Did you read any other articles? Wiretapping was not even involved. The guy’s car was bugged. Do you take everything that Mike posts as fact? The fact is according to a quote I found on a BBC article the information was legally acquired.
“It is noted that during the legal arguments the judge commented that the methods used to obtain the evidence were lawfully authorised by domestic law and that the actions of the police were proportionate.”
http://news.bbc.co.uk/2/hi/uk_news/7739758.stm
So my point is that Mike automatically jumped to the conclusion that the information was illegally acquired when the case was thrown out for a completely different reason.

Luci says:

Re: Jump to Conclusions Mat

What do you mean, ‘assume the worst’? That’s a comment you would need to back up.

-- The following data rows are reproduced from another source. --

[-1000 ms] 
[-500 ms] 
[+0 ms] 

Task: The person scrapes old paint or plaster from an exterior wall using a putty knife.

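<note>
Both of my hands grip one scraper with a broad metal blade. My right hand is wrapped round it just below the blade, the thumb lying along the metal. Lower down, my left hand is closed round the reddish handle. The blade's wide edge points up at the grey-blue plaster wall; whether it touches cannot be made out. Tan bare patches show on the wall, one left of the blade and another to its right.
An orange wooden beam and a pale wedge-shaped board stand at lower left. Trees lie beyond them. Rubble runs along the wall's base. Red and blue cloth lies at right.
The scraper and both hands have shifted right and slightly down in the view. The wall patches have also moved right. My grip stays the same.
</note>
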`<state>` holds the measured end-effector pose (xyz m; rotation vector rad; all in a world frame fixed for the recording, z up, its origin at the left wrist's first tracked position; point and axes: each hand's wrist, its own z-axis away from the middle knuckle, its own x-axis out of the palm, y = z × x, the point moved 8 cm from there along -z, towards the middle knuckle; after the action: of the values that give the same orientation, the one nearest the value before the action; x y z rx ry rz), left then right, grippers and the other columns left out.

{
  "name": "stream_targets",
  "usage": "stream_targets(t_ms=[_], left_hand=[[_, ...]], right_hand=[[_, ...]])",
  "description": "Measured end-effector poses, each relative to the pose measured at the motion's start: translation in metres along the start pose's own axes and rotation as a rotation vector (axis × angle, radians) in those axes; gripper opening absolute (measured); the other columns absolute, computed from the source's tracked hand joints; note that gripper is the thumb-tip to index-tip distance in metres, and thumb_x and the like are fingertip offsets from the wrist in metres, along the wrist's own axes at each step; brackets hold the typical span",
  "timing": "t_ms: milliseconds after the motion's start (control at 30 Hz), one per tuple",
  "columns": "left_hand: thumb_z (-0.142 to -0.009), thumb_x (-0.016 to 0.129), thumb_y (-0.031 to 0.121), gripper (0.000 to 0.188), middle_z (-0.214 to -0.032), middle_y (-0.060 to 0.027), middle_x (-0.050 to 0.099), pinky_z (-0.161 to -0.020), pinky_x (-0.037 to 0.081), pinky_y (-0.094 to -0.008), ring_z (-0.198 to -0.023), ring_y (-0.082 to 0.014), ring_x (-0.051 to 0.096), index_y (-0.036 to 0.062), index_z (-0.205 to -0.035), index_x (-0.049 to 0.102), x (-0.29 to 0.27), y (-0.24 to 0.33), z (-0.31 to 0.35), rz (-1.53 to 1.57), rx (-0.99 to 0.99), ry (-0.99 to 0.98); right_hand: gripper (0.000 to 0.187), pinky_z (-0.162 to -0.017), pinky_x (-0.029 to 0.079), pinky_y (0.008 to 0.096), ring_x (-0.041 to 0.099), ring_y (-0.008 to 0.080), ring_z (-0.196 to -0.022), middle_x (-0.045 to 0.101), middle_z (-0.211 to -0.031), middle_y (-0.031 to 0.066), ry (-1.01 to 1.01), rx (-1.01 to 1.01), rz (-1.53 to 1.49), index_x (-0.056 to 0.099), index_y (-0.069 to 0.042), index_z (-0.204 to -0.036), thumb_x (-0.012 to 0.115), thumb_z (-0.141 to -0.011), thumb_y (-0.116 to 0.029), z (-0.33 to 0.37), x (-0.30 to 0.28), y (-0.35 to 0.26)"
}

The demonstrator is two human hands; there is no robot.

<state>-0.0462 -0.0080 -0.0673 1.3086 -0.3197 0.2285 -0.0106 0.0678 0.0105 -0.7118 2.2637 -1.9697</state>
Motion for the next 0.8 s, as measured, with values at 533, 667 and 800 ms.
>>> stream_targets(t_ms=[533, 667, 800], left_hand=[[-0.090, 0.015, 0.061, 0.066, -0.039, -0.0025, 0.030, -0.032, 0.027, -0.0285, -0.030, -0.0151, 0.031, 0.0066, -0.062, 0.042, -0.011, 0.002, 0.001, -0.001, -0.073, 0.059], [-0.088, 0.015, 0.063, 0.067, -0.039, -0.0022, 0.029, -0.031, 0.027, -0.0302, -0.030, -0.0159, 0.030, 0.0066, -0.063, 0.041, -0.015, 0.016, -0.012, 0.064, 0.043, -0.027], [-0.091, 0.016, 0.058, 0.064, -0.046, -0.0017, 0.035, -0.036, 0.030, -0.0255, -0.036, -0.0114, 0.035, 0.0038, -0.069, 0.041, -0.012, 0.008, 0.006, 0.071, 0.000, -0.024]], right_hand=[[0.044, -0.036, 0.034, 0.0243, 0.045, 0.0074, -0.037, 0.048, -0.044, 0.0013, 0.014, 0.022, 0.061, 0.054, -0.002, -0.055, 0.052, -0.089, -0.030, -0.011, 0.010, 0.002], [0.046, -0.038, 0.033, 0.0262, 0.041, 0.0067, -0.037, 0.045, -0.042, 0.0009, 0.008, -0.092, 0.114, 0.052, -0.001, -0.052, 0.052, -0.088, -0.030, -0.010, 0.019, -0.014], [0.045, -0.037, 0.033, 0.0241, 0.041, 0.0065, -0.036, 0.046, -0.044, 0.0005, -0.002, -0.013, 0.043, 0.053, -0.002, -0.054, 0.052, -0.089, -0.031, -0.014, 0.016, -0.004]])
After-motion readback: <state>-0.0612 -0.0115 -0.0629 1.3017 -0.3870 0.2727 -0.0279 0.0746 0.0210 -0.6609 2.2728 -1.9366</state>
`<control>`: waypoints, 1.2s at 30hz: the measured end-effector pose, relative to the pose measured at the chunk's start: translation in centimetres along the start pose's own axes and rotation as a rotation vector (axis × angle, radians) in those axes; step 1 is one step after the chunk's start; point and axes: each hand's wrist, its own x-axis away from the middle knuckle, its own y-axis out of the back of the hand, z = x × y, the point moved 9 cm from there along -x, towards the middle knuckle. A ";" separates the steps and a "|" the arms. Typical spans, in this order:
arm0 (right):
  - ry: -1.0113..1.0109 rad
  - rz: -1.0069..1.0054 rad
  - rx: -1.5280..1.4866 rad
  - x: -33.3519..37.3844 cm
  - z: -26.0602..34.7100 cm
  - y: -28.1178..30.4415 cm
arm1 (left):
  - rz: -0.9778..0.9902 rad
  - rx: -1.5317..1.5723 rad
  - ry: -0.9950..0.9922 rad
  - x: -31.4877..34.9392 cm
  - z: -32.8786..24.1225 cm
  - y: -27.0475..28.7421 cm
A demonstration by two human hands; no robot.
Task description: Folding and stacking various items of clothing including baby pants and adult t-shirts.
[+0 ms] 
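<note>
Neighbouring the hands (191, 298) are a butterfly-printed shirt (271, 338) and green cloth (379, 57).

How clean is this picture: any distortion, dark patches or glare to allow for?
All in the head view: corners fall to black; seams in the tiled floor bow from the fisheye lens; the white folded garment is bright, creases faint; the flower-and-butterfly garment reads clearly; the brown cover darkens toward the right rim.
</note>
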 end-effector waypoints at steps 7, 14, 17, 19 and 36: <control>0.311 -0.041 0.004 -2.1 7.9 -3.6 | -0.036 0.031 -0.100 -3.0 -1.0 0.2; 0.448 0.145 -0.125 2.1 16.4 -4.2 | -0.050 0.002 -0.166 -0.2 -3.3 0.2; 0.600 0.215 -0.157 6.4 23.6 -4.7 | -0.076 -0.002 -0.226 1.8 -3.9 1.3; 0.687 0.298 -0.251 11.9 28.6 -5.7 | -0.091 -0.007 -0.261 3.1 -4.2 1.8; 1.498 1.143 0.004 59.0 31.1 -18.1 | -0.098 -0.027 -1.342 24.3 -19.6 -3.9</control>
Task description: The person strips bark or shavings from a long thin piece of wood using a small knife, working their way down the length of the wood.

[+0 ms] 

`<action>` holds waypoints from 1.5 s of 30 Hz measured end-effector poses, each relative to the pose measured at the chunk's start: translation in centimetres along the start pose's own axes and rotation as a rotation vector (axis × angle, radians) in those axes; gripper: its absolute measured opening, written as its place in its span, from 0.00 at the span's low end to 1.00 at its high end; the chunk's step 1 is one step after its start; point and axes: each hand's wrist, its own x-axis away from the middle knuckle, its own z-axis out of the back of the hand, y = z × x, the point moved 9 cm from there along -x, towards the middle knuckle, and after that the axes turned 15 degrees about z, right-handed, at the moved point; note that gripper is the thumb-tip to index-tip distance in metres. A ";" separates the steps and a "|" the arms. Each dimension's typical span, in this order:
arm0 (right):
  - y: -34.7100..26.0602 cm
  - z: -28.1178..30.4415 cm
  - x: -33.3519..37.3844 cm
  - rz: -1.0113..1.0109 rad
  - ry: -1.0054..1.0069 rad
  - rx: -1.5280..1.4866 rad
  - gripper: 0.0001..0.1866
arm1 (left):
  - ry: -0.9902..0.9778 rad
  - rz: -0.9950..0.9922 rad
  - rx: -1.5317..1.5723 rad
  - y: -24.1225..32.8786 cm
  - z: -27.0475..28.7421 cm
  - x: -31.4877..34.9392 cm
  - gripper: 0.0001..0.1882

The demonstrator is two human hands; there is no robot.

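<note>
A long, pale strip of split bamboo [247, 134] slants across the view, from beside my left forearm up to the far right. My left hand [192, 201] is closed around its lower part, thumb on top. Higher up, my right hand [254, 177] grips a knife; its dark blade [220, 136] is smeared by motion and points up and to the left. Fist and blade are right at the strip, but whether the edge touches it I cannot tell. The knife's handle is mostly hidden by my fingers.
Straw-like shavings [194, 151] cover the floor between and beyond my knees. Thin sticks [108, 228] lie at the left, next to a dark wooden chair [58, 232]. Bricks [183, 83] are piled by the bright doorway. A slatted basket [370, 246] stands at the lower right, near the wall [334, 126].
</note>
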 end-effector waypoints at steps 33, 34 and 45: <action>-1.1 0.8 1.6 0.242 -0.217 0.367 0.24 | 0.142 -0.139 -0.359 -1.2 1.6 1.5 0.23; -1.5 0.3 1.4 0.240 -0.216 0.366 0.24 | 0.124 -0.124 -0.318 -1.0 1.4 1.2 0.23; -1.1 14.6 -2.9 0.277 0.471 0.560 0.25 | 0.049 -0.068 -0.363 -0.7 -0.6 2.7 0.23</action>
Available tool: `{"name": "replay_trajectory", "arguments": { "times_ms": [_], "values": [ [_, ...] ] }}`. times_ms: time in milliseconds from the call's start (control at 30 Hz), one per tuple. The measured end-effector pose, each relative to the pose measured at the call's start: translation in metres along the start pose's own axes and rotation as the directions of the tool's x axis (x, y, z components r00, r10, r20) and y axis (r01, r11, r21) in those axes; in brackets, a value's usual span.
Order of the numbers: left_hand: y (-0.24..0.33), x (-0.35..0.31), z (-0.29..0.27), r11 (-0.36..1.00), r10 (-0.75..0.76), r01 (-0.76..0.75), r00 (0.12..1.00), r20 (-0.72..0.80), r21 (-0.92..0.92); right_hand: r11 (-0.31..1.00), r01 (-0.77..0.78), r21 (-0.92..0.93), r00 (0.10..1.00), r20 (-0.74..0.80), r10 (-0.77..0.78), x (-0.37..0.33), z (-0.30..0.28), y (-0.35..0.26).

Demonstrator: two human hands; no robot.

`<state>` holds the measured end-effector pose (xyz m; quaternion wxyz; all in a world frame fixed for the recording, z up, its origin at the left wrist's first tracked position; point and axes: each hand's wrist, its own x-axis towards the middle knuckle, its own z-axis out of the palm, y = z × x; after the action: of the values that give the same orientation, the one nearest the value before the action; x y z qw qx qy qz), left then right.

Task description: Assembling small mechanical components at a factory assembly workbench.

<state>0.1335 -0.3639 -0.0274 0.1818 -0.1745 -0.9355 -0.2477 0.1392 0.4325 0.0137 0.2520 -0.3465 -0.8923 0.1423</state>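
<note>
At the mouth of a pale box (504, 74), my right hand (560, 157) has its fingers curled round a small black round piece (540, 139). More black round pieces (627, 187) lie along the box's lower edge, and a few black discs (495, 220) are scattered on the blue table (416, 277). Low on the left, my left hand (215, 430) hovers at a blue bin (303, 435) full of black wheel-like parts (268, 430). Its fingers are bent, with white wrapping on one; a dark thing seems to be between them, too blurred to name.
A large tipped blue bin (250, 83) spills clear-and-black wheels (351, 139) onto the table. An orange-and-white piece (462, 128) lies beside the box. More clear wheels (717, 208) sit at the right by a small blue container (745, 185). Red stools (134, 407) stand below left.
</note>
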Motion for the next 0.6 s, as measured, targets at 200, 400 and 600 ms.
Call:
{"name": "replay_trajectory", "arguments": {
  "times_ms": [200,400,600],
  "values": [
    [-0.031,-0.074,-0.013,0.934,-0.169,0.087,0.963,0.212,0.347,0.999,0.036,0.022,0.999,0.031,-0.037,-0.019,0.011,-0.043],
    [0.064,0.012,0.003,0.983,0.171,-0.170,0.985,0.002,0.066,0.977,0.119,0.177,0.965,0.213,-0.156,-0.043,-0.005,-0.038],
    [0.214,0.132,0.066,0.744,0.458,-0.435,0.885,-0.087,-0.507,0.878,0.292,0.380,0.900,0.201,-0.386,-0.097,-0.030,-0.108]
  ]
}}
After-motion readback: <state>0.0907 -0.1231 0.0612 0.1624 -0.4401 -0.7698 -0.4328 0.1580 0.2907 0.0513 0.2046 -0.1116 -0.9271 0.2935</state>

However, he didn’t jump to conclusions. He inferred a possibility gleaned by reading the linked article. Having read the article, myself, I believe his inference is quite close to the actuality of this particular case.

Anonymous Coward says:

From another AC (because I don’t take the time to fill in the other fields) who didn’t read the linked article:

I don’t know UK law either, so I won’t comment on that aspect, but I do agree with the idea behind the result.

The police should work to close leaks in their department. Not just the police, but private business and other government agencies have official means of disseminating information. Except for the whistle blower situations we should respect the fact that these entities have information that they wish to be kept secret until such time as those with authority choose to disseminate it.